Objective: Epilepsy is a global public health concern, with the majority of cases occurring in lower- and middle-income countries where the treatment gap remains formidable. In this study, we simultaneously explore how beliefs about epilepsy causation, perceived barriers to care, seizure disorder characteristics, and demographics influence the initial choice of healthcare for epilepsy and its impact on attaining biomedical care (BMC).
Methods: This study utilized the baseline sample (n = 626) from a prospective cohort study of people with epilepsy (PWE) attending three public hospitals in Uganda (Mulago National Referral Hospital, Butabika National Referral Mental Hospital, and Mbarara Regional Referral Hospital) for epilepsy care. Patient and household demographics, clinical seizure disorder characteristics, and sociocultural questionnaires were administered. Logistic regression and principal component analyses (PCA) were conducted to examine associations with the choice of primary seizure treatment.
Results: The sample was 49% female, and 24% lived in rural settings. A biomedical health facility was the first point of care for 355 (56.7%) participants, while 229 (36.6%) first sought care from a traditional healer and 42 (6.7%) from a pastoral healer. Preliminary inspection of candidate predictors using relaxed criteria for significance (p < 0.20) identified several factors potentially associated with a greater odds of seeking BMC first. Demographic predictors included older caredriver (decision-maker for the participant) age (odds ratio [OR]: 1.01, 95% confidence interval [CI]: [0.99, 1.02], p-value: 0.09), greater caredriver education level (OR = 1.21, 95% CI: [1.07, 1.37], p-value = 0.003), and lower ratio of sick to healthy family members (OR = 0.77 [0.56, 1.05], P = 0.097). For clinical predictors, none of the proposed predictors associated significantly with seeking BMC first.

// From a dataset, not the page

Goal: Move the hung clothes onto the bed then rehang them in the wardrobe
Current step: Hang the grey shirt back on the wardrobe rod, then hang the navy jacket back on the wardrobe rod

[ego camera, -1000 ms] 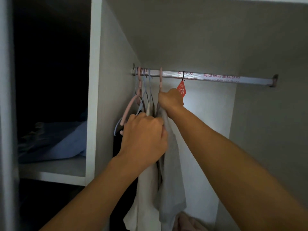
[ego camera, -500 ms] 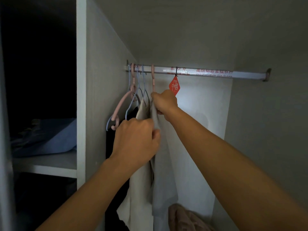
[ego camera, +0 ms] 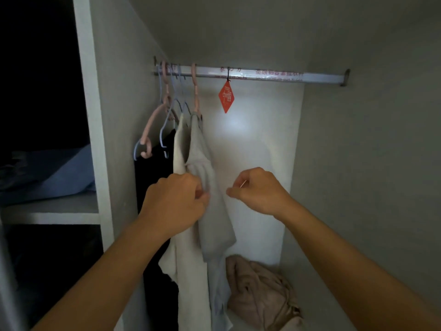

Self-report causation predictors associated with a greater odds of seeking BMC first included higher belief in biological causes of epilepsy (OR = 1.31 [0.92, 1.88], P = 0.133) and lower belief in socio-spiritual causes of epilepsy (OR = 0.68 [0.56, 0.84], P < 0.001). In the multivariate model, only higher caredriver education (OR = 1.19 [1.04, 1.36], P = 0.009) and lower belief in socio-spiritual causes of epilepsy (OR = 0.69 [0.56, 0.86], P < 0.01) remained as predictors of seeking BMC first. Additionally, PCA revealed a pattern which included high income with low beliefs in nonbiological causes of epilepsy as being associated with seeking BMC first (OR = 1.32 [1.12, 1.55], p = 0.001). Despite reaching some form of care faster, individuals seeking care from traditional or pastoral healers experienced a significant delay to eventual BMC (P < 0.001), with an average delay of more than two years (traditional healer: 2.53 years [1.98, 3.24]; pastoral care: 2.18 [1.21, 3.91]).
Conclusions: Coupled with low economic and educational status, belief in spiritual causation of epilepsy is a dominant determinant of opting for traditional or pastoral healing over BMC, regardless of concurrent belief in biological etiologies. There is a prolonged delay to eventual BMC for PWE who begin their treatment seeking with nonallopathic providers, and although nonallopathic healers provide PWE with benefits not provided by BMC, this notable delay likely prevents earlier administration of evidence-based care with known efficacy. Based on these findings, initiatives to increase public awareness of neurobiological causes of epilepsy and effectiveness of biomedical drug treatments may be effective in preventing delays to care, as would programs designed to facilitate cooperation and referral among traditional, faith-based, and biomedical providers. This article is part of the Special Issue "The Intersection of Culture, Resources, and Disease: Epilepsy Care in Uganda".
Keywords: Culture; Determinants; Epilepsy; Healthcare seeking; Uganda.